Adventures in Old Age

A candid look at aging, old age, and eldercare.

Psychiatry Is A Dinosaur--Why Isn't It Extinct?

Dr. Welby is as good as Dr. Freud

Is this person necessary?

Donald Levine, a long serving psychiatrist, profiled in a recent New York Times article, has stopped talking (therapeutically) to his patients. He sees them in 15-minute increments, eleven hours a day. Each walks out with a prescription, and that's all he wrote.

He's 68-years-old, and hints that he's still working because he may have been living beyond his means. His wife and office manager, a licensed social worker who doesn't do therapy anymore either, said, "If the stock market hadn't gone down two years ago, we probably wouldn't be working this hard now."

I'm willing to add to their discontent by saying they should retire now, even if it means surrending "the lifestyle that my wife and I have been living for the last 40 years."

Psychiatry is an expensive burden on our health system. Let's get rid of it.

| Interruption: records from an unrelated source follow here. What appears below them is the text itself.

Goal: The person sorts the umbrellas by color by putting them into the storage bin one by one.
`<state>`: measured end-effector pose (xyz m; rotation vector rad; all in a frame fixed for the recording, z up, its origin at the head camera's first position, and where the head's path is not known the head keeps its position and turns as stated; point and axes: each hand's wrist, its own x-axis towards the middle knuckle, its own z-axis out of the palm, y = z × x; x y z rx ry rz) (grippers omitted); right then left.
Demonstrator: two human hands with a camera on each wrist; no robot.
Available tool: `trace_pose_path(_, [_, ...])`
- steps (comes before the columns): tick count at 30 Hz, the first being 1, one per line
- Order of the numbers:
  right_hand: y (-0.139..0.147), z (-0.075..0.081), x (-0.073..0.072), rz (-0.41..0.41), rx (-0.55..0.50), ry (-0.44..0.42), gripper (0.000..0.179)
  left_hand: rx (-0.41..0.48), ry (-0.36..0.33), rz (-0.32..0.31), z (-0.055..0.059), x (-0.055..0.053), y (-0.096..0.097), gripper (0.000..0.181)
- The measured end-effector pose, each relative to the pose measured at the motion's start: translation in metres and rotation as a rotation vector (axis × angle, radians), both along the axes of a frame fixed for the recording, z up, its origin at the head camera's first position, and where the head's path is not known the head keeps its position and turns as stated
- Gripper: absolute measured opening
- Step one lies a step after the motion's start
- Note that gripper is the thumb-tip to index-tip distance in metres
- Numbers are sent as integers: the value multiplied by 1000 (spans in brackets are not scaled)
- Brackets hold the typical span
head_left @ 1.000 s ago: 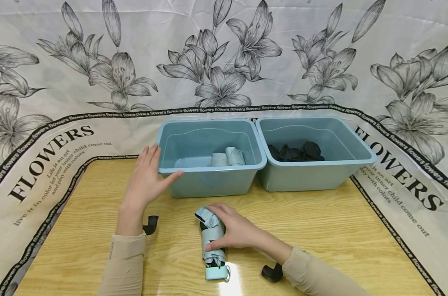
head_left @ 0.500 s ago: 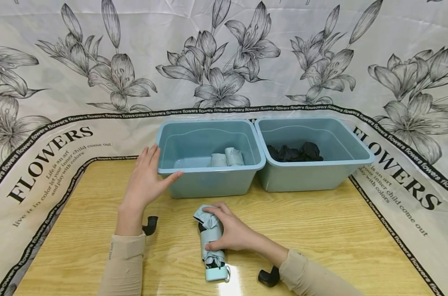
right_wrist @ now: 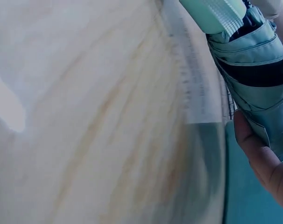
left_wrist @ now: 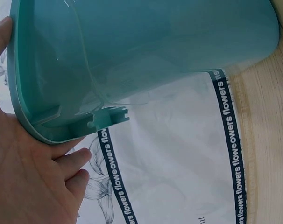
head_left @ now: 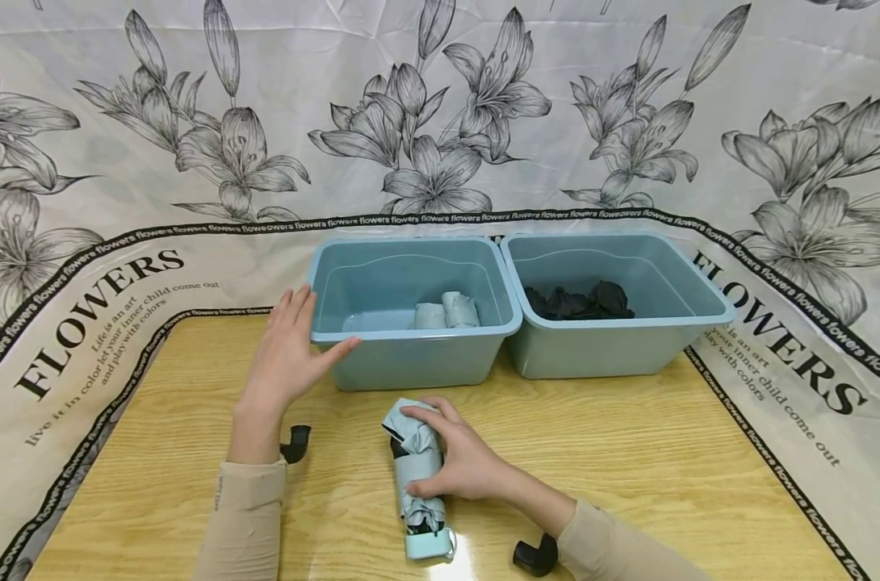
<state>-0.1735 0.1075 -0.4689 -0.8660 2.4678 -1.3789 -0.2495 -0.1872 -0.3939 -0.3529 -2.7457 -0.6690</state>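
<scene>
My right hand [head_left: 472, 460] grips a folded light-blue compact umbrella [head_left: 418, 468] above the front middle of the table. Its pale handle [head_left: 427, 545], with a small metal ring, points towards me. In the right wrist view, the umbrella [right_wrist: 253, 56] shows a dark band, and my thumb or a finger lies along its side. My left hand [head_left: 283, 355] touches the front left corner of the left blue bin [head_left: 418, 335], its fingers extended. Close up in the left wrist view, that hand [left_wrist: 34, 172] lies against the bin's rim [left_wrist: 20, 112].
Two light-blue rolled items [head_left: 460, 310] lie inside the left bin. Beside it stands a second blue bin [head_left: 622, 323] with crumpled black items [head_left: 578, 301]. Wrist-worn black pieces [head_left: 536, 557] show near both sleeves. A flower-printed cloth [head_left: 440, 105] hangs behind the wooden table [head_left: 629, 452].
The umbrella has shifted slightly in my right hand's grip and looks a little raised, its handle end lower in the view. My left hand stays at the bin's corner.
</scene>
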Motion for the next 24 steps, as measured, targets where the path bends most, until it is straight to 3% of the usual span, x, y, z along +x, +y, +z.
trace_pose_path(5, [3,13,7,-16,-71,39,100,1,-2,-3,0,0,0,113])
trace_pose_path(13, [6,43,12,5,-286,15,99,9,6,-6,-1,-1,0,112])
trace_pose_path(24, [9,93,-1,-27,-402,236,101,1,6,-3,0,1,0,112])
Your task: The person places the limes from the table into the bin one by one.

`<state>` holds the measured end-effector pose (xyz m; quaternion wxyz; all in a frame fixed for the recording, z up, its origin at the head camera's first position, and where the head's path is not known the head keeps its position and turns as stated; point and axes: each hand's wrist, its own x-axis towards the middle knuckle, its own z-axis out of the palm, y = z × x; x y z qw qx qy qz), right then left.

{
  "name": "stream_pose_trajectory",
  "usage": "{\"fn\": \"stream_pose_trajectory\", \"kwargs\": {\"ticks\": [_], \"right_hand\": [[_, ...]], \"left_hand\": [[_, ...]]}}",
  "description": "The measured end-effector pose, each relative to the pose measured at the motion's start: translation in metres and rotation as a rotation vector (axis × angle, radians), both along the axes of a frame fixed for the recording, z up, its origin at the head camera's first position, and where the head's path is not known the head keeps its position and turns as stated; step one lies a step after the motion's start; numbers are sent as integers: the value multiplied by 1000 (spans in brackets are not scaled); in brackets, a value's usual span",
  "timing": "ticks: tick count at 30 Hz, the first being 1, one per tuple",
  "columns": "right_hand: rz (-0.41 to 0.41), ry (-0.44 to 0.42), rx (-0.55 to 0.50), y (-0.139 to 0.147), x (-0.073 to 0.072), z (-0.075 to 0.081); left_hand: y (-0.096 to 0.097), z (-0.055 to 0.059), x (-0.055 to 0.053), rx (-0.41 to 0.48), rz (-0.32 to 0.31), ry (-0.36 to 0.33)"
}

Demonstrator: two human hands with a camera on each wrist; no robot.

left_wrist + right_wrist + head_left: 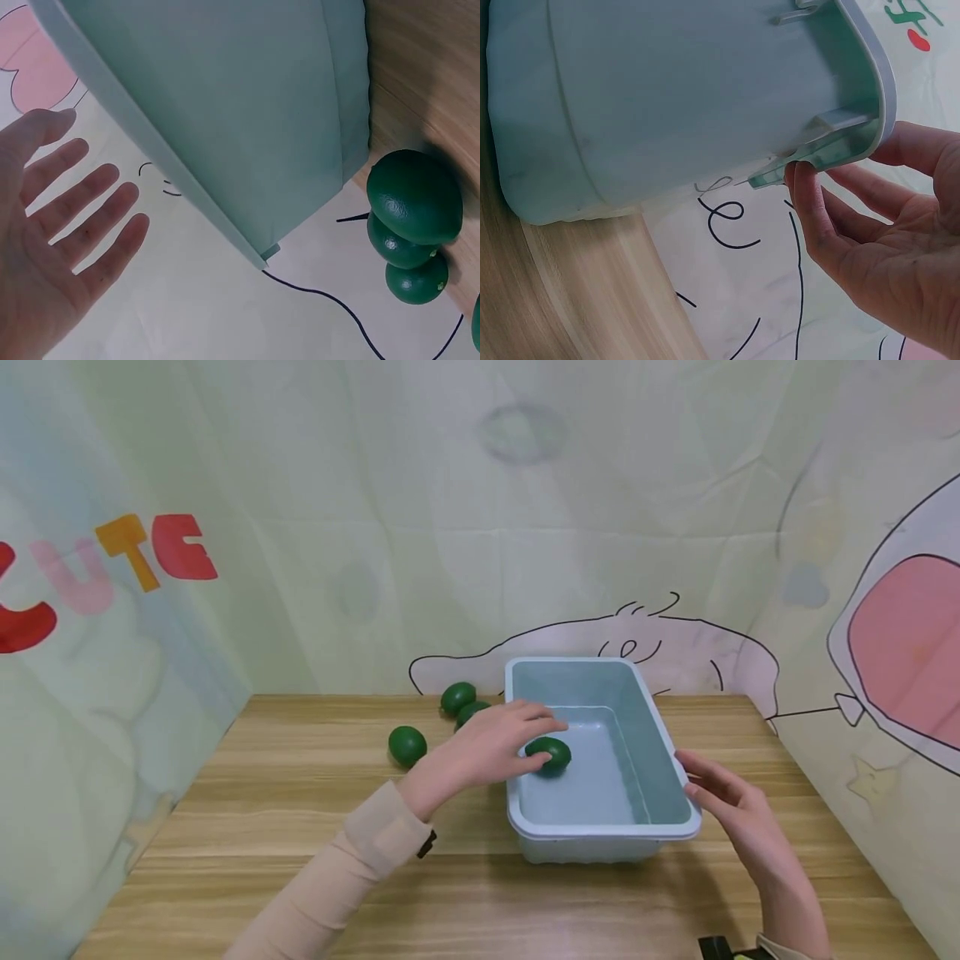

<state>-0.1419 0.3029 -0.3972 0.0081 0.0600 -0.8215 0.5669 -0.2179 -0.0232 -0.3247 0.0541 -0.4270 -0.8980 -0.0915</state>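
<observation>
In the head view, the left hand reaches over the left wall of the pale blue bin, and one green fruit shows within the bin's outline, just beside the thumb; whether it already touches the bottom I cannot tell. On the table, to the left of the bin, stand other fruits: a single one nearer, and a pair farther away, of which one is in full sight and the other is partly covered by the hand. The right hand is at the right rim of the bin, toward the near side. In the left wrist view, the fingers of the left hand are spread and hold nothing, and three fruits stand close together outside the bin, with a part of a fourth at the picture's edge. In the right wrist view, the right hand grips the rim with bent fingers, so I suppose it steadies the bin. By my judgement, the step in hand is the letting go of one fruit into the bin; the next move would call for the left hand to come back over the wall and take another fruit, while the right keeps its hold.
</observation>
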Motion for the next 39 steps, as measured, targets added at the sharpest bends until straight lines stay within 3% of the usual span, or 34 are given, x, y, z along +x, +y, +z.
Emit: {"fn": "stream_pose_trajectory", "kwargs": {"ticks": [11,22,29,39], "right_hand": [[-3,9,-1,2,-1,0],[-6,-2,-15,2,0,0],[1,-3,-56,2,1,0],[-5,0,-34,0,1,0]], "left_hand": [[-16,-5,8,112,3,79],[-28,-17,16,147,60,22],[-39,-26,21,200,90,28],[-53,-35,27,231,135,29]]}}
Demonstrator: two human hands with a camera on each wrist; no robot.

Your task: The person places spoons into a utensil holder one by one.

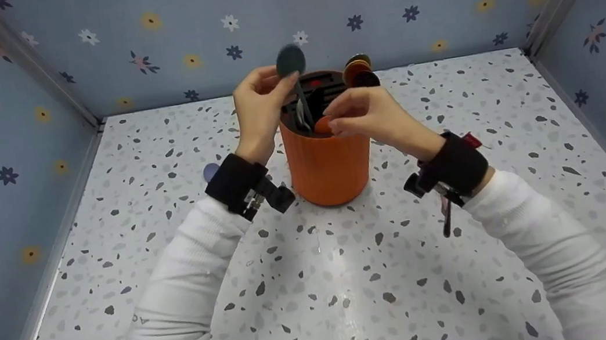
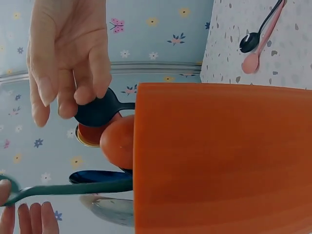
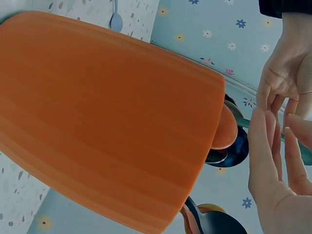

I'm not coming at this from some kind of Scientology anti-psychiatry jihadist point of view that psychotropics will "kill your child," or you, and that the way to become clear is to be audited on an e-meter.

And I'll try not to come at it from the full-disclosure point of view of myself as a psychologist, who coincidentally was trained 40-years-ago at the same now-defunct hospital, Michael Reese, in Chicago, as Dr. Levine. I'll readily admit the self-interested turf war proclamations from the American Psychological Association that drug therapy is enhanced by psychotherapy, or that psychotherapy is better than drug therapy-(that is, when some of my other colleagues are not pushing for prescribing privileges for themselves).

I'll stipulate that psychotropic medications do some good-and in some cases a lot of good.

I'm simply saying we don't need expensive psychiatrists to do most of what it is that expensive psychiatrists do.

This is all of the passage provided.